Bush Administration Science Abuses

After President Bush's 2004 reelection, scientists noticed that the problem was becoming even worse. One example was Bush's appointment of George Deutsch, a twenty-four-year-old Texas A&M University dropout and Bush campaign intern, to a key position in NASA's public relations department. Deutsch set to work muzzling NASA's top climate scientist. James Hansen, once refusing to allow Hansen to interview with National Public Radio because it was "the most liberal" media outlet in the country^^ and telling a Web site contractor that the word "theory" had to be inserted after every mention of the Big Bang on NASA Web site presentations being prepared for middle school students. The Big Bang is "not proven fact; it is opinion," Deutsch told the contractor. "It is not NASA's place, nor should it be to make a declaration such as this about the existence of the universe that discounts intelligent design by a creator. This is more than a science issue, it is a religious issue. And I would hate to think that young people would only be getting one-half of this debate from NASA." Deutsch later resigned after it was revealed that he had fabricated his own academic credentials.

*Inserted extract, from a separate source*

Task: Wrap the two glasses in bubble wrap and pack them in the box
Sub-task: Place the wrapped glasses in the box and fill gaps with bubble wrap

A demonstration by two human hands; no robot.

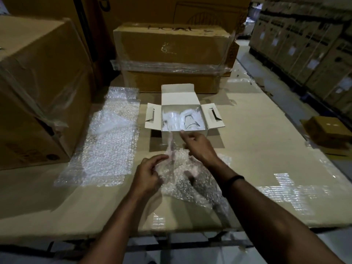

Other Bush public relations appointees were muzzling scientists at other agencies, or altering scientific information in official agency reports to fit a preconceived ideological agenda,^* angering and dismaying many in the American science enterprise who saw these tactics as antithetical to what America stands for.

The problem became so widespread and so broadly reported that in early 2007, the House Oversight committee held hearings investigating the alleged distortions. The Centers for Disease Control and Prevention was forced to discontinue a project called Programs That Work, which identified sex education programs found to be effective in scientific studies, none of which were abstinence-based. On the National Cancer Institute's Web site, breast cancer was falsely linked to abortion. The so-called morning-after pill (Plan B), an emergency contraceptive that prevents ovulation after unprotected sex and may in rare circumstances prevent an already-fertilized egg from attaching to the uterus, was held back from FDA approval for over-the-counter sale even though scientists and physicians had judged it to be safe and determined that it was actually likely to reduce the number of abortions. "Faith based" initiatives like abstinence-only sex education were federally funded, even when they were contradicted or shown ineffective by science. And business-cozy FDA administrators failed to remove the arthritis drug rofecoxib (Vioxx) from the market even after it became apparent that it was causing heart attacks, resulting in more than fifty thousand American deaths—nearly as many as the number of American soldiers who died in Vietnam—and made calls to a government whistle-blower-protection attorney and a leading medical journal in an attempt to discredit the scientist who brought the problem to light.

Notes:

From prohibiting studies that didn't fit their agenda, to refusing to approve drugs approved by the FDA, "faith-based initiatives", etc, etc.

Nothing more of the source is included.